• _DIRECTIONS FOR THIS TASK_
Between the line containing "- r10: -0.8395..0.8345" and the line containing "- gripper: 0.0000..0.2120" lies a run of lines; give that run again exactly, with both of those lines, and nothing else from the entries below.

• _LISTED RECORDS_
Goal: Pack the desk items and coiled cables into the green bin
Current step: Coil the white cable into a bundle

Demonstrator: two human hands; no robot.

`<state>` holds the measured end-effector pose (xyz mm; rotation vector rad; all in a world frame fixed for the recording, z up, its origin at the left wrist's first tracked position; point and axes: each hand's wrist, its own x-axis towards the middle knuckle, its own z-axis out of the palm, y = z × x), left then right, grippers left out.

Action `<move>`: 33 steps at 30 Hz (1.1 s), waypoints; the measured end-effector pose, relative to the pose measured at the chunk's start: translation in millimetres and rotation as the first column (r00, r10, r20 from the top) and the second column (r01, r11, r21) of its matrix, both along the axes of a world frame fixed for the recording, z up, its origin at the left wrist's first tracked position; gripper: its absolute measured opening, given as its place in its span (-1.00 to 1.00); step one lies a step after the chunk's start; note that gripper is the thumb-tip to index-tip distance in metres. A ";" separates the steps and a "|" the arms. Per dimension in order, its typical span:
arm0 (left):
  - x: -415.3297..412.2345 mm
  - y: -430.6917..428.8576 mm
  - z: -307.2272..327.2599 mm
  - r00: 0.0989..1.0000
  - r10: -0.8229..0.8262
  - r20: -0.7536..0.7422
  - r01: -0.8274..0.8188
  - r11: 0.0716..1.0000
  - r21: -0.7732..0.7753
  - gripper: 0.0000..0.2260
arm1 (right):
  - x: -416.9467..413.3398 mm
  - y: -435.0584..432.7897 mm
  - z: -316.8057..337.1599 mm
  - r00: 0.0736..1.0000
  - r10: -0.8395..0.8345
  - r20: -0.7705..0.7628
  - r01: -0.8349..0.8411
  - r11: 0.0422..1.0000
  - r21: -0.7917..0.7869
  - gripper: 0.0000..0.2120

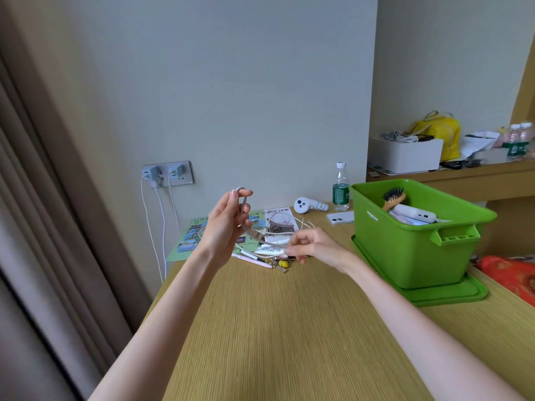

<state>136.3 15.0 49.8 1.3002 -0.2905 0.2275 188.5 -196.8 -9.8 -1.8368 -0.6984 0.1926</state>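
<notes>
- At centre left we see the left hand (224, 227) raised, thumb and fingers pinching a looped grey cable (260, 241).
- Just right of centre, the right hand (312, 246) pinches the cable's lower stretch, low over the desk (289, 328).
- At the right, the green bin (405, 250) stands on a flat green lid (451, 296), with a hairbrush (393, 198) inside.
- Behind the hands lie pens (252, 257), a phone (340, 217) and a water bottle (341, 188).

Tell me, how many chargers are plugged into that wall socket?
2. One charger sits at the left end of the wall socket plate, and the other is just to its right. Nothing blocks the plate, so none seem hidden.
</notes>
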 end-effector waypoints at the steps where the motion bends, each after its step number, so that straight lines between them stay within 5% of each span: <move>1: -0.7 3.5 0.0 1.000 0.012 -0.003 -0.012 1.000 0.017 -0.74 | 5.2 -3.3 -1.6 1.000 -0.017 0.018 0.018 0.998 -0.053 -0.91; 5: -3.3 10.8 -1.8 0.999 0.041 0.011 -0.042 0.996 0.073 -0.74 | 19.1 -17.6 0.7 0.989 -0.101 0.107 0.121 0.974 -0.192 -0.92; 13: 3.6 4.1 -9.9 0.991 0.133 0.014 -0.131 0.945 0.299 -0.73 | 25.6 -17.4 57.6 0.961 -0.162 0.226 0.158 0.987 0.035 -0.90; 21: -0.2 -25.1 0.9 0.996 0.036 0.076 -0.070 0.851 0.521 -0.77 | 13.0 0.9 105.8 0.881 -0.170 0.442 0.250 0.960 -0.128 -0.88; 27: -1.8 -41.5 5.7 1.000 0.013 0.012 -0.017 0.827 0.563 -0.63 | 15.1 2.1 110.7 0.910 -0.166 0.379 0.269 0.934 -0.235 -0.86; 33: 8.8 -44.6 -2.6 0.991 -0.110 -0.072 0.131 0.769 0.625 -0.62 | 25.2 -7.2 103.1 0.970 -0.100 0.220 0.139 0.975 -0.171 -0.87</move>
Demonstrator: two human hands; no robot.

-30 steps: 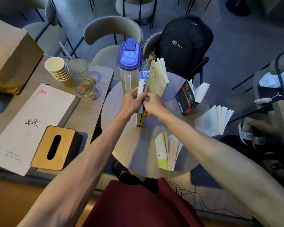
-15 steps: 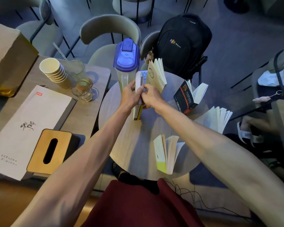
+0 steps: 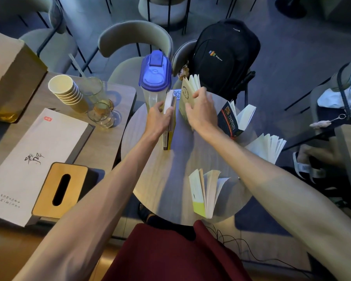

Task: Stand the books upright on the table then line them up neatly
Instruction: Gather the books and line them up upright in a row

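Observation:
On the round table (image 3: 176, 179) a closed book with a yellow edge (image 3: 169, 126) stands upright, and my left hand (image 3: 157, 120) grips it from the left side. My right hand (image 3: 201, 112) has its fingers spread on a cream book (image 3: 187, 92) that stands fanned open just right of it. A dark-covered book (image 3: 230, 120) stands open further right. A white fanned book (image 3: 267, 146) stands at the right rim. A white and yellow book (image 3: 204, 191) stands open near the front.
A clear pitcher with a blue lid (image 3: 155, 76) stands at the table's far edge beside the held book. The left table holds stacked paper cups (image 3: 66, 90), glasses (image 3: 101, 114), a white box (image 3: 32, 159) and a wooden tissue box (image 3: 60, 189). A black backpack (image 3: 224, 57) sits on a chair behind.
My right hand has let go of the yellow-edged book and moved right onto the cream fanned book. My left hand still holds the yellow-edged book upright.

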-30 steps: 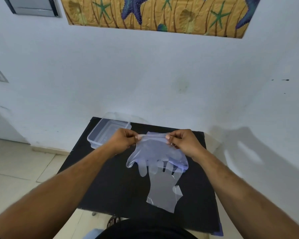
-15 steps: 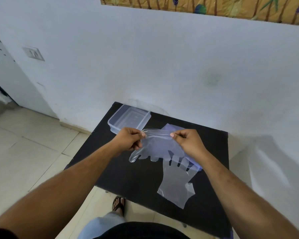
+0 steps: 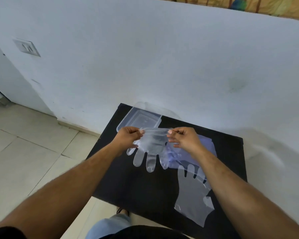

• _EXERCISE ANSWER_
  - r10: -0.8395..0.8345
  - r20: -0.7705..0.7628
  - r01: -0.8349..0.8411
  - r11: 0.0422..1.0000
  - r21: -0.7917..0.7869
  - gripper: 0.0000..0.2120

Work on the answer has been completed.